“Pues no debiste tú haber estado mirando en el día de tu hermano, en el día de su infortunio; no debiste haberte alegrado de los hijos de Judá en el día en que se perdieron, ni debiste haberte jactado en el día de la angustia.” Abdías 1:12
Edom, la nación formada por Esaú y su descendencia, guardaron un rencor perpetuo contra Israel. La compra de la primogenitura por un plato de lentejas y la suplantación delante de Isaac para recibir la bendición por parte de Jacob siempre fue visto como un acto perverso contra Esaú. Pero ni Esaú ni su descendencia reconocieron que Dios propició ello, no solo porque Él había anunciado que el mayor, Esaú, serviría al menor, Jacob, también porque Esaú no tenía ningún aprecio por los asuntos de Dios, por ello no le dio valor alguno a la primogenitura, lo cual indicaba no darle valor al futuro Mesías, a Cristo.
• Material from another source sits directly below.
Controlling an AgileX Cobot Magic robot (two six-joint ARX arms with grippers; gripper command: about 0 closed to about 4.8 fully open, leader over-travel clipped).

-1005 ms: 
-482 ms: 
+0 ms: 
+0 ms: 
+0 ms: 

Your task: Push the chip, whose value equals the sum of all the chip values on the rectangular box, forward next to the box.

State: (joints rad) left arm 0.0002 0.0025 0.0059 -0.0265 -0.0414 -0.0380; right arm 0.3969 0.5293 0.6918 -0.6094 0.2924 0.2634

Ese odio llevó a Edom a buscar siempre el mal para Israel, a sentirse feliz cuando ellos caían, a apoyar a los a los que los atacaban y hasta matarlos cuando podían.
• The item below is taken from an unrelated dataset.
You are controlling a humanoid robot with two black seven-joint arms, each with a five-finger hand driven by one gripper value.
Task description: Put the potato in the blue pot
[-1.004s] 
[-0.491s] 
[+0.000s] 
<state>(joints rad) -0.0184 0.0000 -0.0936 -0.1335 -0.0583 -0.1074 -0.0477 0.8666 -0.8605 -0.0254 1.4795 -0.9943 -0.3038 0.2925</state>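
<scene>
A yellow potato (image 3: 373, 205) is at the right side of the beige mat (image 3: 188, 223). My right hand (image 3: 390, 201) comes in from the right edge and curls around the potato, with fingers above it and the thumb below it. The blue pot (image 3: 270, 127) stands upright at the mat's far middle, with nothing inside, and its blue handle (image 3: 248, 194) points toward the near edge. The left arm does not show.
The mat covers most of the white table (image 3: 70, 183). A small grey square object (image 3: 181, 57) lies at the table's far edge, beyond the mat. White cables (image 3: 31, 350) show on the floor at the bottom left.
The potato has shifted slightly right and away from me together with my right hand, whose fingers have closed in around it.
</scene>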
El odio está presente en todo corazón, pero la práctica del odio, el guardar siempre rencor, el alegrarse con la caída del odiado y de manera directa o indirecta buscar su mal, es algo propio de los que están separados de Cristo.
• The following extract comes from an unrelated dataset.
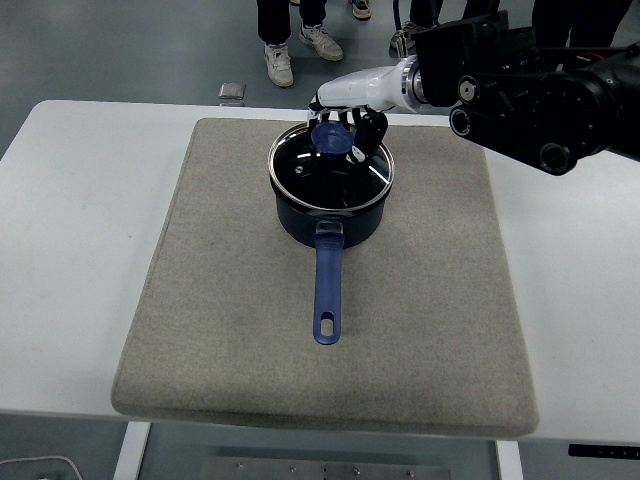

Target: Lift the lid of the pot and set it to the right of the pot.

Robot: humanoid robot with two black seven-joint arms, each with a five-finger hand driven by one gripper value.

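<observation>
the white desk point(70, 250) carries a large grey mat point(230, 330) that covers most of its middle, leaving bare strips along the left and right edges. no left arm shows anywhere in the view.

on the far half of the mat, about midway between the left and right edges, stands a dark blue pot point(330, 205). its long blue handle point(327, 290) points straight toward the near edge and ends in a small hanging slot. the glass lid point(332, 170) with its metal rim lies over the pot's mouth, and its blue knob point(331, 140) sits toward the far side of the lid.

the right hand point(345, 120) reaches in from the far right corner, white at the wrist, with its dark fingers point(366, 135) curled down around the knob and grasping it. the bulky black arm point(530, 95) hangs above the far right part of the mat. the mat to the right of the pot is bare cloth, with nothing lying between the pot and the mat's right edge.

beyond the far edge is a grey floor point(120, 50). a small grey square plate point(233, 92) lies on it, and the legs and shoes point(278, 62) of several standing people show at the top.
</observation>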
Delante de Dios no existe justificación para odiar a alguien. Puede que me haya hecho todos los males habidos y por haber, pero mi corazón debe estar libre de la culpa de ese pecado. Mas nadie en sus propias fuerzas puede dejar de odiar, es imposible; al intentarlo solos, lo único que conseguimos es ocultar ese pecado, volvernos hipócritas. Debo, sin justificaciones, acercarme a Cristo y con toda sinceridad y humillación pedir perdón por este abominable pecado, por el odio, que es una manera de ser asesinos, de otra manera juntamente con los Edomitas, en el día del juicio seremos culpados de homicidio.